Anyway, it so happened that my new novel, A Possible Life, has a section in which the main character is a singer-songwriter in America in the early 1970s. So I asked Chris if he would look at it and make any corrections to detail of recording and engineering. This he kindly did, and declared himself a fan of Anya King, my fictional singer. So much so that a few months later he emailed me a version of one of her songs, using my lyrics, his music and the voice of an Australian jazz singer.

So amazing is the electronic world that I was able to suggest a few tweaks — maybe push the organ further forward in the mix? — so it became a co-production, pinging back and forth between the antipodes. My wife thinks this is two middle-aged men with too much time on their hands; I think it may be a breakthrough in musical composition.

I am not gloating over the sickness of the EU. I think the crisis could force a better future. I have floated my vision in many a saloon bar in the last few months. ‘We simply start again. It’s a peace treaty for the most warlike continent in history. We still badly need it. We move on to simple trading agreements. Then France, Germany and Benelux begin to form a tighter economic union of their own. Ten years on, when that inner five have got themselves sorted, they contemplate a single currency. In 30 years or so, we outer guys can vote on whether we wish to join. The key is for the organisers to be open, democratic and modest; to explain each step to the voters. There’s nothing wrong with wanting peace and trade advantages. It’s really quite idealistic.’ But by then the whole saloon bar is laughing. I don’t know if it’s ‘modest’, ‘open’ or ‘democratic’ that does it.

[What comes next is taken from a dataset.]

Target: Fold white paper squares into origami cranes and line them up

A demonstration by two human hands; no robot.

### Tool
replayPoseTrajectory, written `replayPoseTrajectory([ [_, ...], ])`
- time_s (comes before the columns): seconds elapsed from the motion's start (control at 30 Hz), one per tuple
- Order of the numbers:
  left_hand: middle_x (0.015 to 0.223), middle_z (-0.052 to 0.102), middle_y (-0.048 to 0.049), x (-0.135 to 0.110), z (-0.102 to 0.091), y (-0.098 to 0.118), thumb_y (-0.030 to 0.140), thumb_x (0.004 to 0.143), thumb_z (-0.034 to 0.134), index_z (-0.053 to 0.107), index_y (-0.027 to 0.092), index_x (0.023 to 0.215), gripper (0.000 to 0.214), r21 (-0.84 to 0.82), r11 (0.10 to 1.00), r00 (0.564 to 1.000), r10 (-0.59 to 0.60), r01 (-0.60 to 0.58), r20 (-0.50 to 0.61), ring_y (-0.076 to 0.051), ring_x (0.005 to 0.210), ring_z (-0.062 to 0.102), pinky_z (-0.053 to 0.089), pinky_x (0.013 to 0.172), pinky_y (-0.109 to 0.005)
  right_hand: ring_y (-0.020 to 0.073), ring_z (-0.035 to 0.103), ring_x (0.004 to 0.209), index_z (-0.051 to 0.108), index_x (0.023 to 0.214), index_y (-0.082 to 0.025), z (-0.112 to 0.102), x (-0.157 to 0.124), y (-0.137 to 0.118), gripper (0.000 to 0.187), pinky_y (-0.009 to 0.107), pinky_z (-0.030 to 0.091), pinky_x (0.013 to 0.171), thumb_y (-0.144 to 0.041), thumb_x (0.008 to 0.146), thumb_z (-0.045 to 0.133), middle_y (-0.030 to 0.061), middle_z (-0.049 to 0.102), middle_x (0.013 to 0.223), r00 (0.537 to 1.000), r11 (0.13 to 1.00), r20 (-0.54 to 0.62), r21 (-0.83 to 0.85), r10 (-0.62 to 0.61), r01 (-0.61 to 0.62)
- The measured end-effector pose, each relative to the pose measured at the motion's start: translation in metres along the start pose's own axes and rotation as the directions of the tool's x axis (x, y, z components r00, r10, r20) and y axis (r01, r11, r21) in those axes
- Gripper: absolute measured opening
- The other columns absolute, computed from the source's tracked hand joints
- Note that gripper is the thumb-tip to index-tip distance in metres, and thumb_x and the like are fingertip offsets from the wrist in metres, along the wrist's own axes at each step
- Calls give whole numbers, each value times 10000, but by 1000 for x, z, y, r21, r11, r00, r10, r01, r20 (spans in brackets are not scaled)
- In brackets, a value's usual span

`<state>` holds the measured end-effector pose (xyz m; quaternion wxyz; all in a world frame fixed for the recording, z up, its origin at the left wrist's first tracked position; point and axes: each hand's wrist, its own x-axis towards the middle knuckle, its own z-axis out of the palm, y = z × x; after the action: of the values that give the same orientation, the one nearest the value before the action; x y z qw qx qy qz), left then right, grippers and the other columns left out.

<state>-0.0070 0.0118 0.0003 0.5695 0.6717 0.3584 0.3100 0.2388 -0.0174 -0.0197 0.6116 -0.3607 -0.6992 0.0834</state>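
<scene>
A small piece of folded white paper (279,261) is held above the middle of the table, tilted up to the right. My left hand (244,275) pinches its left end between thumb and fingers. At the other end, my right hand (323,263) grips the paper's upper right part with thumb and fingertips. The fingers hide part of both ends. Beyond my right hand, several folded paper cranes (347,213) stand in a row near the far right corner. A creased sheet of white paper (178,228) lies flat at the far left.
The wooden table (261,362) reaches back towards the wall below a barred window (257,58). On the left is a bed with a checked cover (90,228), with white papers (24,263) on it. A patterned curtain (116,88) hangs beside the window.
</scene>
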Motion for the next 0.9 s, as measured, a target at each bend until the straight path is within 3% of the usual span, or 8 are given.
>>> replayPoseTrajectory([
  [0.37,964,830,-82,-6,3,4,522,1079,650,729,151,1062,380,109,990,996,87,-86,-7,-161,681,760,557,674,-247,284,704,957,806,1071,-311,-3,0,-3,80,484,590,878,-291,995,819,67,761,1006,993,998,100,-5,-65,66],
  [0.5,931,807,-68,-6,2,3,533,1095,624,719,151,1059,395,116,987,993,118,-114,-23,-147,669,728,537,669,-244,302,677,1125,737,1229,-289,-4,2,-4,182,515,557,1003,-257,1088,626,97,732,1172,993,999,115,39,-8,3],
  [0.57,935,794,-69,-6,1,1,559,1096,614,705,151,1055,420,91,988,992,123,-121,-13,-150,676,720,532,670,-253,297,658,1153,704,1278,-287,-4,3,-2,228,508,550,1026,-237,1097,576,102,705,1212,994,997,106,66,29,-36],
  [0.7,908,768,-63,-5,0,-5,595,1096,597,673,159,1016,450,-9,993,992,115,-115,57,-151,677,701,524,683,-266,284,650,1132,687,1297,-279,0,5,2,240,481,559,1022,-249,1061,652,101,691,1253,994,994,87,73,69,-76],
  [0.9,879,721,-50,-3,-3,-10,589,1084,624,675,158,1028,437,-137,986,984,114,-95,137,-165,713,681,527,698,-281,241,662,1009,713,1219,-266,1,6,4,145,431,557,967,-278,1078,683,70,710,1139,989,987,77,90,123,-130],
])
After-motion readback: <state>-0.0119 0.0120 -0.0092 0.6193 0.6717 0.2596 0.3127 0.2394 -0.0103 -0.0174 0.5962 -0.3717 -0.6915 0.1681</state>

Just back from Anna Karenina at the dusty local cinema where a tramp once tried to pick me up. Can a long novel of internal richness ever really be rendered in two dimensions? It was odd that the most memorable visual moment in the book, when Levin glimpses Kitty through her carriage window, was conveyed in dialogue. But there was much to enjoy. And no dosser made a move on me, though there was a man whose feet over the seats shook the whole row at ten-second intervals while he ate 14 bags of Doritos. More of a Turgenev man perhaps.

I had a Sophie’s Choice on the last Saturday of the Olympic Games. Through the ballot, I had got two tickets for the athletics, but could not decide which of my three children to take. The youngest showed least interest, so it was down to two. I could not split them, so in the end I let them both go and watched on television. I thought this might guarantee that the children would be nice to me for the rest of my life. Some minutes after Mo Farah’s win, when my heart rate had returned to something almost human, I texted my daughter: ‘Who’s the best father in the world?’ Ding! ‘Homer Simpson?’

Being a pedant is exhausting. It’s hard to press on with a book that thinks to ‘beg the question’ means to ‘raise the question’ or that schizophrenia, far from being a frighteningly coherent psychosis, is a state of mild indecision. One’s only consolation is to feel alone: bonkers, but unique. I was thus annoyed, after I had pointed out in August that the expected government reshuffle was not a reshuffle at all, but merely a shuffle, to hear on the Today programme last week that Twitter was abuzz with others sharing just this thought.

As the pedants’ pedant, though, I feel I should point out that it was not actually a shuffle either. It was in fact a Cabinet partial discard and re-deal… Hmm. Catchy.